Long distance running, however, had always eluded me. I was an asthmatic adolescent, and when I outgrew that, I learned that I had flat feet which caused shin splints and knee pain every time I tried to do more than a pre-gym warmup run.
So eventually, I gave up on running, believing that it just wasn’t “my thing.” Moving to Japan in 2009 didn’t change that—until I started working in the head office of a large Japanese company a few years later.
In her book, The Culture Map, Erin Meyer is quick to point out that successful Japanese business relationships depend heavily on equally fruitful personal relationships. This concept usually appears in the form of the evening nomikai (drinking party) that Japanese corporate life is famous for. However, the culture in the company I worked for was different. Besides the occasional night out for food and drinks, my colleagues loved to go running. They often participated in various marathons throughout Tokyo and beyond. It was only a matter of time before they asked me to join them.
My initial reaction was to decline and proclaim, “I’m not a runner.” To me, a mere five-kilometer marathon seemed like a world of pain. However, in the back of my mind, I knew that I could run five kilometers in separate sprints, and I had been experimenting with various running shoes to provide the necessary arch support to run farther in one shot.

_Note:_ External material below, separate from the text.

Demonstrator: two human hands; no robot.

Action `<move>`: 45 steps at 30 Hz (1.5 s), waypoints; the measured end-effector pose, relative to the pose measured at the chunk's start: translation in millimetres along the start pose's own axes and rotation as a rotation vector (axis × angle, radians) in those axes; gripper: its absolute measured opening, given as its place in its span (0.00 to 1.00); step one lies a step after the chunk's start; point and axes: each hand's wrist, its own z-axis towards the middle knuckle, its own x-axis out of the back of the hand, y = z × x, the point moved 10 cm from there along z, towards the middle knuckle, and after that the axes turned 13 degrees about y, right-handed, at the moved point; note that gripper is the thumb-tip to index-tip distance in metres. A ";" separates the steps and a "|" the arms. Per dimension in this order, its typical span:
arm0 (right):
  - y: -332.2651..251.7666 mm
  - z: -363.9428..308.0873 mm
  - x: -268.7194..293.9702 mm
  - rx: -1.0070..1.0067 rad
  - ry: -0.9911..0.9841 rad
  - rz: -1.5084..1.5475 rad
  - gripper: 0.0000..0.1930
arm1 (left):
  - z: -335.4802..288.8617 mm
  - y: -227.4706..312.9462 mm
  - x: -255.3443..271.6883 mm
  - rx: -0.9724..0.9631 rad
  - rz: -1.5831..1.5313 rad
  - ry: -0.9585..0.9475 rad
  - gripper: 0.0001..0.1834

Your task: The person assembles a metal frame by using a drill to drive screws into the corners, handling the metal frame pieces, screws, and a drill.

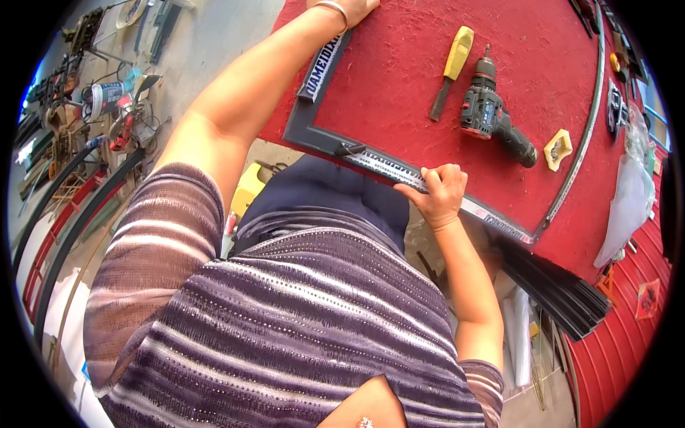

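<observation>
A dark grey metal frame (325, 140) with strips of printed white film lies along the near and left edges of a red-topped table (399, 85). My right hand (441, 192) is closed over the near bar, with the thumb pointing left along it. At the upper edge of the view, my left hand (349, 7), with a bangle at the wrist, rests by the left bar; its fingers are mostly cut off. On the red surface between the bars lie a yellow-handled chisel (457, 60), a cordless drill (489, 107) and a small cut-open yellow container (558, 149) holding small bits.
A thin grey strip (581, 146) curves up from the frame's right corner. Black ribbed profiles (560, 292) stick out below the table at right. Clear plastic sheeting (628, 189) hangs at the far right. Tools and cables clutter the floor at left, beside black curved bars (85, 214).
</observation>
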 end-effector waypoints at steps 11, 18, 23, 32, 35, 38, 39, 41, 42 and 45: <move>-6.1 0.0 -2.1 0.002 -0.015 0.020 0.28 | -4.6 -6.9 -9.3 0.032 -0.040 -0.045 0.33; -2.8 -1.4 -2.6 -0.021 -0.013 0.002 0.28 | -8.5 -5.4 -13.5 -0.010 -0.057 -0.048 0.36; -2.2 -0.1 -2.5 -0.012 -0.021 0.029 0.25 | -7.3 -7.6 -12.2 -0.083 -0.032 -0.153 0.33; -2.3 0.2 -2.4 -0.052 -0.060 0.043 0.25 | -13.8 -24.3 -8.9 -0.071 -0.098 -0.210 0.37; -31.2 21.2 -7.0 -0.080 -0.082 0.106 0.34 | -53.0 -33.9 -1.6 -0.127 -0.048 -0.247 0.40; -87.0 52.6 -33.2 -0.015 -0.123 0.198 0.31 | -93.9 -34.0 1.2 -0.106 0.034 -0.292 0.41; -92.6 55.7 -46.5 -0.025 -0.113 0.235 0.31 | -97.3 -33.1 1.0 -0.125 0.026 -0.220 0.42; -101.1 57.3 -64.4 -0.014 -0.072 0.271 0.28 | -102.3 -36.0 -2.1 -0.116 0.010 -0.165 0.43; -100.7 57.1 -67.9 -0.015 -0.077 0.276 0.28 | -104.6 -37.4 0.1 -0.109 -0.008 -0.111 0.43; -94.6 61.0 -70.8 -0.074 -0.065 0.304 0.21 | -104.4 -40.9 -0.5 -0.078 -0.023 -0.005 0.41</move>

Eventually, I couldn’t resist the appeal of joining in on this office obsession, so I figured I’d give a mini-marathon a shot. If anything, it was a chance to spend more time with colleagues I enjoyed working with.
Although I was one of the last in our group to finish the marathon, I had accomplished something I never thought possible. That lit a spark in me that now burns as a roaring flame. These days, I go on 10 to 15-kilometer runs regularly, and will occasionally do a 20-kilometer run with some of the same (now former) coworkers I ran with all those years ago.
Camaraderie in Japanese companies can be more than nights on the town with your coworkers. Depending on the company you work for, you may find yourself propelled to new mental and physical heights. If you’re new to Japan, be open-minded and let your colleagues inspire you to try new things. You never know where curiosity and camaraderie will take you.
*The feature picture for this article is a scene from the 39th Annual Yokota Striders Frostbite Run, held on January 19, 2020 at Yokota Air Base, Japan.